**WORK INSTRUCTION:** For this exercise, restate word for word only the lines from the first line of the data to the line containing "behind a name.".

**DATASET ENTRIES:**
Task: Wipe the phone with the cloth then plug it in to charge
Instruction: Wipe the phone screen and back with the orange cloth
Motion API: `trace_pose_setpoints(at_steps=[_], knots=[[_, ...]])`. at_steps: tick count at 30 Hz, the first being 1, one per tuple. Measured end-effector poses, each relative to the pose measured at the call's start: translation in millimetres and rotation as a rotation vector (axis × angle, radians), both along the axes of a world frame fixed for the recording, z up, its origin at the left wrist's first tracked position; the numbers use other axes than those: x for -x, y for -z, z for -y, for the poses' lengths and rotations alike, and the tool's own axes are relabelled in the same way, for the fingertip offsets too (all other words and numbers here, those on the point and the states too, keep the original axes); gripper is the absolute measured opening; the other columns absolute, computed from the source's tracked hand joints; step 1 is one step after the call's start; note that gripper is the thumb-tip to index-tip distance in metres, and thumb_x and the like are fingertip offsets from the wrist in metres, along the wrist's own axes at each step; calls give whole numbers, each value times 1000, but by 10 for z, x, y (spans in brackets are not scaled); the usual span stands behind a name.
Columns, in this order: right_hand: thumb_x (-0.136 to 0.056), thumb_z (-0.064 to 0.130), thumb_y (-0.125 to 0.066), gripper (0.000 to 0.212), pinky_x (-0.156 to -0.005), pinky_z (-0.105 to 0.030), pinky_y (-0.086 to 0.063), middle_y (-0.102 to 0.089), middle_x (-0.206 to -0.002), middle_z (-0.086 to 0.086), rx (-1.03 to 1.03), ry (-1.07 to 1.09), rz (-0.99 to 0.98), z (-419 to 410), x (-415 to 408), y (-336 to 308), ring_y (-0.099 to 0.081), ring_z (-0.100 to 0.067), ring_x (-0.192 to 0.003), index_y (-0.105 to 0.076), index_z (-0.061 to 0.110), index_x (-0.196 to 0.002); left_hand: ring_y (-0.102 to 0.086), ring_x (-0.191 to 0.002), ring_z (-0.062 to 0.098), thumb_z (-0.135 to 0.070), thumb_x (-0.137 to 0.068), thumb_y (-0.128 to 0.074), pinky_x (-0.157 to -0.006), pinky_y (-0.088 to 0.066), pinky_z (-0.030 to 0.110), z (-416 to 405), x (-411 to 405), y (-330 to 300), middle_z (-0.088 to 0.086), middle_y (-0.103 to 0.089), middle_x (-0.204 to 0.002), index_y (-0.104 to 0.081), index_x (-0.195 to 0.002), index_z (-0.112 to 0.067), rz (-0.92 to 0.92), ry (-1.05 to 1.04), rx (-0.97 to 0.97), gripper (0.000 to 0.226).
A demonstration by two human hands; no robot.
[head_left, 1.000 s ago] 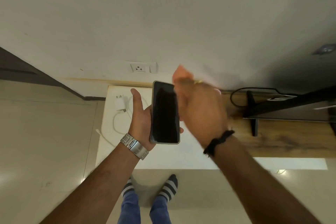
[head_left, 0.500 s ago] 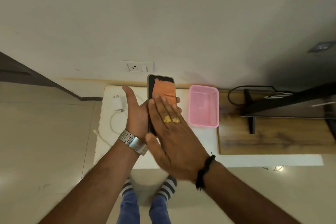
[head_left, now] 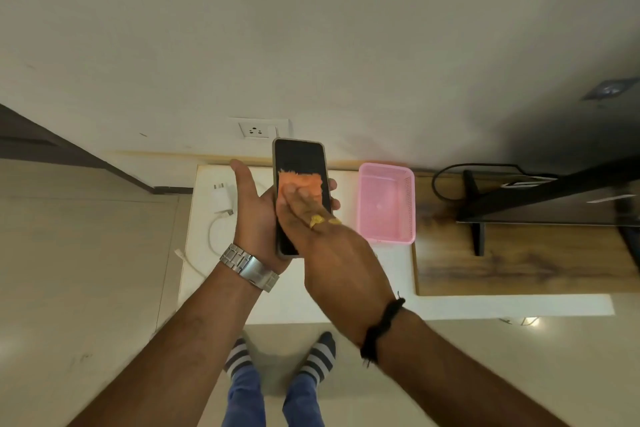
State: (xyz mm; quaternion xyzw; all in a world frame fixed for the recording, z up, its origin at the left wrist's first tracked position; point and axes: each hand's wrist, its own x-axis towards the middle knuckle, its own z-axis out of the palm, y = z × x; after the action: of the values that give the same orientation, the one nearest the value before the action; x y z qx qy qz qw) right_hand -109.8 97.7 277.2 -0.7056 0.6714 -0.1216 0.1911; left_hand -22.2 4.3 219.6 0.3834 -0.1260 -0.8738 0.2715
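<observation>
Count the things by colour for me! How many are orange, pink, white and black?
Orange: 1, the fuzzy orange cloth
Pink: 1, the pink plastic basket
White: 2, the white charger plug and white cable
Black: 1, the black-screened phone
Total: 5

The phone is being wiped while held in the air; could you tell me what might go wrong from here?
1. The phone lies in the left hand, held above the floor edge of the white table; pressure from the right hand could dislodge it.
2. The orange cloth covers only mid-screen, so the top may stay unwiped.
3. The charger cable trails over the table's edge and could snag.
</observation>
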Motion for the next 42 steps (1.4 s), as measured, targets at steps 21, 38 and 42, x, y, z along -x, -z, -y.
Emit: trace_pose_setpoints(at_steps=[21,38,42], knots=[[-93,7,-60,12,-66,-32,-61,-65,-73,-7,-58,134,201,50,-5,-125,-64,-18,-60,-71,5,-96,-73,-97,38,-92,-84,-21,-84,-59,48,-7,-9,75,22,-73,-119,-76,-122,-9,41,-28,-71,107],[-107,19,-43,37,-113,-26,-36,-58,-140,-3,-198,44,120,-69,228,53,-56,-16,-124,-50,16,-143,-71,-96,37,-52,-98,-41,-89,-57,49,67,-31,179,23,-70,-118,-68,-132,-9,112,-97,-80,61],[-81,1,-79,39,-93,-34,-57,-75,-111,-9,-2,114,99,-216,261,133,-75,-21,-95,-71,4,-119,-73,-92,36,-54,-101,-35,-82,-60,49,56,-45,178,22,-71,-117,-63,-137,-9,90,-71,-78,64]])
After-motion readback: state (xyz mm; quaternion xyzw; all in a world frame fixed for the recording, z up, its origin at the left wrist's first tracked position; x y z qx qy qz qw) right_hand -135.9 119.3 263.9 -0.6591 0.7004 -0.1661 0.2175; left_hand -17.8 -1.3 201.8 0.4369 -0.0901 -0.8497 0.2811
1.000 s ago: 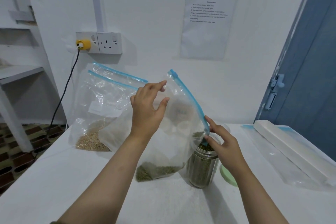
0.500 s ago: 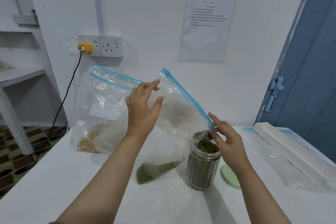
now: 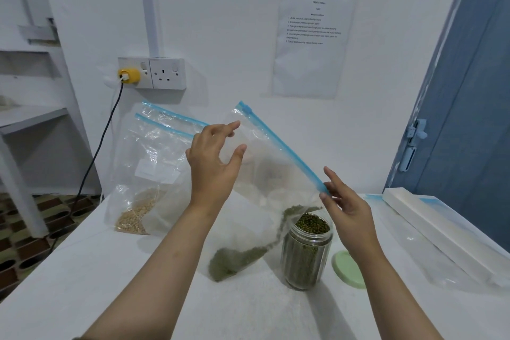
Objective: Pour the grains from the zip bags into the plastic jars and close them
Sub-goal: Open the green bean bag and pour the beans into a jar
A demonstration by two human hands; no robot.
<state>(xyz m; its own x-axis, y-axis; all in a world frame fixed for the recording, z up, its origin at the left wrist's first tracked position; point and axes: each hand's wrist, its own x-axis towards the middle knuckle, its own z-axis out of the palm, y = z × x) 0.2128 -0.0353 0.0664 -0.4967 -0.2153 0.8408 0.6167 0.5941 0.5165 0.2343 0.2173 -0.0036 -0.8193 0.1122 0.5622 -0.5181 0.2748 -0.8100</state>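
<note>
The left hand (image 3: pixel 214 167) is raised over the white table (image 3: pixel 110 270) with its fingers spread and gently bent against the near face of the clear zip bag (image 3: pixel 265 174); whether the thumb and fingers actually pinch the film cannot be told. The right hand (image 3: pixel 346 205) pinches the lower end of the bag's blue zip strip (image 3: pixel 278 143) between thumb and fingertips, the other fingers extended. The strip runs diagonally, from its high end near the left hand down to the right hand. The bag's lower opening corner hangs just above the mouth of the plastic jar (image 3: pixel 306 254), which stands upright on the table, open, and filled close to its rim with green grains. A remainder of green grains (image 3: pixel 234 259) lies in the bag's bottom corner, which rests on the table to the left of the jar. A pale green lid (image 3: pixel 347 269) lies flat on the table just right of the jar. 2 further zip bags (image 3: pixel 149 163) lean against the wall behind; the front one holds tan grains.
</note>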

**SOLUTION:**
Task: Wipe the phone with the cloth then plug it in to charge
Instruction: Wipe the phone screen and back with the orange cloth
Motion API: `trace_pose_setpoints(at_steps=[_], knots=[[_, ...]])`. at_steps: tick count at 30 Hz, the first being 1, one per tuple. Measured end-effector poses, each relative to the pose measured at the call's start: translation in millimetres and rotation as a rotation vector (axis × angle, radians), both along the axes of a world frame fixed for the recording, z up, its origin at the left wrist's first tracked position; the numbers use other axes than those: x for -x, y for -z, z for -y, for the poses' lengths and rotations alike, and the tool's own axes are relabelled in the same way, for the fingertip offsets too (all other words and numbers here, those on the point and the states too, keep the original axes); gripper is the absolute measured opening; the other columns absolute, computed from the source's tracked hand joints; step 1 is one step after the call's start; note that gripper is the thumb-tip to index-tip distance in metres, and thumb_x and the like are fingertip offsets from the wrist in metres, along the wrist's own axes at each step; calls give whole numbers, each value times 1000, but by 10 for z, x, y (spans in brackets are not scaled); the usual span stands behind a name.

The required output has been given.